- Opening Delimiter -

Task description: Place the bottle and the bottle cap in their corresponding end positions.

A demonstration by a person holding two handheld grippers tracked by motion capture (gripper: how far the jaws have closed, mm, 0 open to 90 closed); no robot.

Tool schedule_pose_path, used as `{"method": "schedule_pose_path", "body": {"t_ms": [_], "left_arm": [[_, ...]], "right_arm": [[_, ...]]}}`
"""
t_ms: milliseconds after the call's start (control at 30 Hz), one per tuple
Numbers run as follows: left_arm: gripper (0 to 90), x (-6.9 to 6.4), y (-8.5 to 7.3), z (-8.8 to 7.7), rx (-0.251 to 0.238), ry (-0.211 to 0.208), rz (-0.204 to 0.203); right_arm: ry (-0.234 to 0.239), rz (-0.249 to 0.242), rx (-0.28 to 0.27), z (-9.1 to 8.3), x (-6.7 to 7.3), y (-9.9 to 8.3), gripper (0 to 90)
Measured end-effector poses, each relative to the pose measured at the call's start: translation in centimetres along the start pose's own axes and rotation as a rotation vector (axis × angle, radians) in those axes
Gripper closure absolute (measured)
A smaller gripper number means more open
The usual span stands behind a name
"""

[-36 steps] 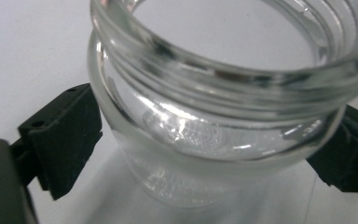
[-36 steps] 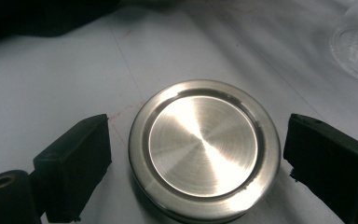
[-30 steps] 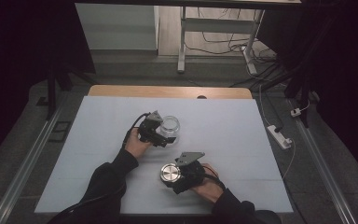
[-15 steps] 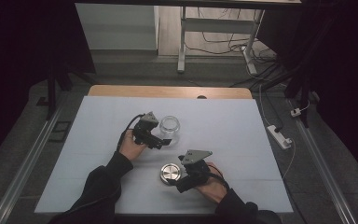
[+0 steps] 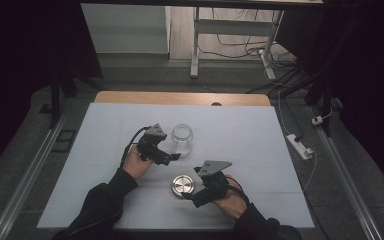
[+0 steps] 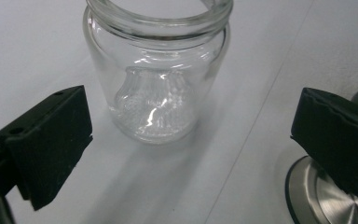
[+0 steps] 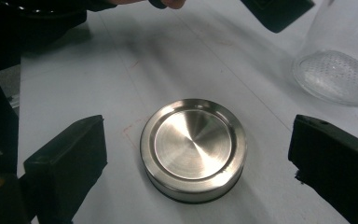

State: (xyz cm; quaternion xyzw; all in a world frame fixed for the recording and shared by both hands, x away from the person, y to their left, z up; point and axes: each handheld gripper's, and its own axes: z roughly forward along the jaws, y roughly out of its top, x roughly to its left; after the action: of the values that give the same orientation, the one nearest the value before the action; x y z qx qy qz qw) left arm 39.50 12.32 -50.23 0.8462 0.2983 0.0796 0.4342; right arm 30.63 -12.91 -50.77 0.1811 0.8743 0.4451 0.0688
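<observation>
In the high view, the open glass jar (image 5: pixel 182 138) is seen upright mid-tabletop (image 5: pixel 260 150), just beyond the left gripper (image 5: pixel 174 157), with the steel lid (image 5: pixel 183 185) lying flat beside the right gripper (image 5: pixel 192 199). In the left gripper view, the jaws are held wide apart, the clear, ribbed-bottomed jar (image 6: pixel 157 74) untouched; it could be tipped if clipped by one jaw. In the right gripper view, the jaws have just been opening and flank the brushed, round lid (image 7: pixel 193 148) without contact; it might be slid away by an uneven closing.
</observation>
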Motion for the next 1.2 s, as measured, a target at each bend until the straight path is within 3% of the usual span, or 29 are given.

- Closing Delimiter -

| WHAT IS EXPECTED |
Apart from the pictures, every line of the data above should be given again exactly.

| EXERCISE RESULT |
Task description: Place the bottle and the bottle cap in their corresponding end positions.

A demonstration by a person holding two handheld grippers tracked by motion capture (gripper: how far the jaws have closed, mm, 0 open to 90 closed); no robot.

Tool schedule_pose_path, used as `{"method": "schedule_pose_path", "body": {"t_ms": [_], "left_arm": [[_, ...]], "right_arm": [[_, ...]]}}`
"""
t_ms: milliseconds after the call's start (control at 30 Hz), one per tuple
Numbers run as follows: left_arm: gripper (0 to 90), x (-6.9 to 6.4), y (-8.5 to 7.3), z (-8.8 to 7.7), rx (-0.251 to 0.238), ry (-0.211 to 0.208), rz (-0.204 to 0.203); right_arm: ry (-0.234 to 0.239), rz (-0.249 to 0.242), rx (-0.28 to 0.27), z (-9.1 to 8.3), x (-6.7 to 7.3), y (-9.9 to 8.3), gripper (0 to 90)
Measured end-effector poses, each relative to the pose measured at the call's start: translation in centimetres along the start pose's own axes and rotation as a rotation vector (axis × angle, radians) in those axes
Gripper closure absolute (measured)
A smaller gripper number means more open
The usual span stands behind a name
"""

[-36 steps] 
[-36 steps] 
[-30 steps] 
[-15 steps] 
[+0 steps] 
[+0 steps] 
[+0 steps] 

State: (xyz cm; quaternion xyzw; all in a world frame fixed for the recording and shared by both hands, x away from the person, y to their left, z up; point and axes: each handheld gripper's, and its own axes: z roughly forward along the jaws, y roughly out of its top, x roughly to its left; after the action: of the values that give the same orientation, the one nearest the value before the action; x y z qx qy qz qw) left arm 39.50 12.32 -50.23 0.8462 0.2983 0.0796 0.4342; right arm 30.63 -12.91 -50.77 0.1811 0.8743 0.4451 0.0688
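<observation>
In the high view, the open glass jar (image 5: pixel 182 138) is seen upright mid-tabletop (image 5: pixel 260 150), just beyond the left gripper (image 5: pixel 174 157), with the steel lid (image 5: pixel 183 185) lying flat beside the right gripper (image 5: pixel 192 199). In the left gripper view, the jaws are held wide apart, the clear, ribbed-bottomed jar (image 6: pixel 157 74) untouched; it could be tipped if clipped by one jaw. In the right gripper view, the jaws have just been opening and flank the brushed, round lid (image 7: pixel 193 148) without contact; it might be slid away by an uneven closing.
</observation>
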Motion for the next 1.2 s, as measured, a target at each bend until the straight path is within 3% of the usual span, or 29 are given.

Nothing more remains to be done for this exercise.